That reminds me of .kkrieger, a 96KB FPS developed by the demoscene group Farbrausch which was aggressively subsetted in the same fashion at the very last minute [1]. This approach worked very well... until it didn't. It is interesting to see the history repeating itself---with the same caveat!
I'd actually be interested in a Chromium browser that instead of removing HTML5 functionality, replaces it with simulated fake data.
For example, allow access to the geolocation API, but give it a fake location. Allow access to third-party cookies, but shove garbage back at the server. Allow access to the camera and microphone but play a specified pre-recorded video back for both.
This helps get past websites that evilly require access to these permissions to function.
It also would help in the case of e.g. store websites that want your location permission to give you the closest store website, and in which I am okay with giving them a city-level accuracy (because I'd be entering the city name anyway in a manual search) but don't want my exact coordinates going to them.
Actually i spoof the location to say you're at area 51 in my remote isolated browser. It's done using chrome DevTools protocol, which is very simple to use, using the method `Emulation.setGeolocationOverride`[1]
This is doable right now with some effort, which I kind of like because it keeps the cat-and-mouse game paused for a while.
The moment someone makes a one-click browser that lets the average person spoof all these things, then sites are going to start building captcha-style verification mechanisms like having to "wink three times" in your video to get it to proceed.
But someone would still have to program that SnapCam filter specifically for each captcha, and that process is not widespread and easy yet, so it will pause for a few more years hopefully.
Hmm maybe I could use injected JavaScript and allow third party cookies in Chromium but use my injected JavaScript to randomly flip some bits in all third party cookies. And first party cookies for sites that I haven't explicitly whitelisted.
I also wonder how many database backends this will trip up due to invalid IDs, though that's not really my intention.
I'm not sure but for a while WeChat (the app) would not let you login if you did not give it location permissions. I think they've changed that but they still unscrupulously scan your Wi-Fi networks from time to time.
I haven't yet seen a website do that, but they conceivably could.
Lots of media presences that either clearly didn't get the memo on "how to implement GDPR correctly" or who still are determined on selling out their users, for one.
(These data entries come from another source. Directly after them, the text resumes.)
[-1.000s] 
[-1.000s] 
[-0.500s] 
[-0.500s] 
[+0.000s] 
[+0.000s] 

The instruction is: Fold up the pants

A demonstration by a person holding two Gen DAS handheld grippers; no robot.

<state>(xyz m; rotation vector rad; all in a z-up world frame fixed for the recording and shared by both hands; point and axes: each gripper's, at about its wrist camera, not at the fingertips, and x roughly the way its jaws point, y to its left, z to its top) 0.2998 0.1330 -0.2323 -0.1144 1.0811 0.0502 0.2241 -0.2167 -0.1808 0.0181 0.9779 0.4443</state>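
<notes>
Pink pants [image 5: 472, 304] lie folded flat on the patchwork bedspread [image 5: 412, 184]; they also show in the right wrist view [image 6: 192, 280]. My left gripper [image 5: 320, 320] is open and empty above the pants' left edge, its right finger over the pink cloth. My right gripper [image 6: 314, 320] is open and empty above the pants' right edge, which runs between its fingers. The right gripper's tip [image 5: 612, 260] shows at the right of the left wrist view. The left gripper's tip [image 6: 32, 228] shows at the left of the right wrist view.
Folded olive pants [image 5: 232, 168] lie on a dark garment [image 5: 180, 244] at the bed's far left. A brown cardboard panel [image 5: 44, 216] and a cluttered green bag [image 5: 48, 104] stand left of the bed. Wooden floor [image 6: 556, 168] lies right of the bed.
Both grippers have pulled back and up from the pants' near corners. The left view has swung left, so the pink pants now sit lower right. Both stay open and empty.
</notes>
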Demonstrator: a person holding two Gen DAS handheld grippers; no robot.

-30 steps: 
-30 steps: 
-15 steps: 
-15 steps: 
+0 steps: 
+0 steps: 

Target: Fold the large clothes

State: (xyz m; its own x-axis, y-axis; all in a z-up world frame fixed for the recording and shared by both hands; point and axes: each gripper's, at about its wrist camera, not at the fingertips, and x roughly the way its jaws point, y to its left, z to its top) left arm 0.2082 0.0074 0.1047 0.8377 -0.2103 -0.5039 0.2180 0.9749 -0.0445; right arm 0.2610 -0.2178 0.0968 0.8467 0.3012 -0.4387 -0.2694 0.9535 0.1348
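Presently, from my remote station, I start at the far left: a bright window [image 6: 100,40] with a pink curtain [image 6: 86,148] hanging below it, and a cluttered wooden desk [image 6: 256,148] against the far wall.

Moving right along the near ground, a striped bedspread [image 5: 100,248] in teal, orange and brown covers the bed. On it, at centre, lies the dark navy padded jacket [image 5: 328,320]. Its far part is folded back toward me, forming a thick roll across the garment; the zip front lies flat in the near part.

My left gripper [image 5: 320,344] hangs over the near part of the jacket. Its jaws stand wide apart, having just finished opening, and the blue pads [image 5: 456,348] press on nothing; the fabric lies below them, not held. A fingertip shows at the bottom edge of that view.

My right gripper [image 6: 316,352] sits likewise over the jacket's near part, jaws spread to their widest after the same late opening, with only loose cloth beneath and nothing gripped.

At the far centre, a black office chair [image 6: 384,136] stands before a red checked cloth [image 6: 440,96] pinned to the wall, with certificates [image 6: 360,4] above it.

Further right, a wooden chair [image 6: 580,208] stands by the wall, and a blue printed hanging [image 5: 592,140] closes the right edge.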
Technically speaking, at least in German jurisdiction the way to completely be in compliance with GDPR is to not even load a single library or other asset from any third party servers (the point being that the third party receives the datum of the user's visit timestamp, their IP address, and the referrer) without the user's explicit consent. Anything else opens you up for issues.
I don't personally believe anyone needs to actually implement GDPR unless they have a company registered in the EU.
I do believe in privacy and the general intent of GDPR, but EU laws shouldn't take effect outside their jurisdiction any more than Iranian laws or Chinese laws.
> Meanwhile, Selenium’s standalone Chromium image is 348.1 MB compressed.
Selenium implies you have quite a bit of a developer stack, runtimes and SDKs installed too. It would be unfair to attribute all that usage to Chrome alone.
Not aware of the docker image in question, but a docker image starts empty (0 bytes). A full operating system (Ubuntu 20.04) base is is 75MB.
You can probably slim that down a bit if you needed, but installing your software on top might only take a few MB. So cutting chrome down from 60MB could well be a good goal.
Unfortunately our image is ~450MB right now because we have install both Python and JS, Chrome, fonts, vido codecs, and a bunch of other software for all the extractors.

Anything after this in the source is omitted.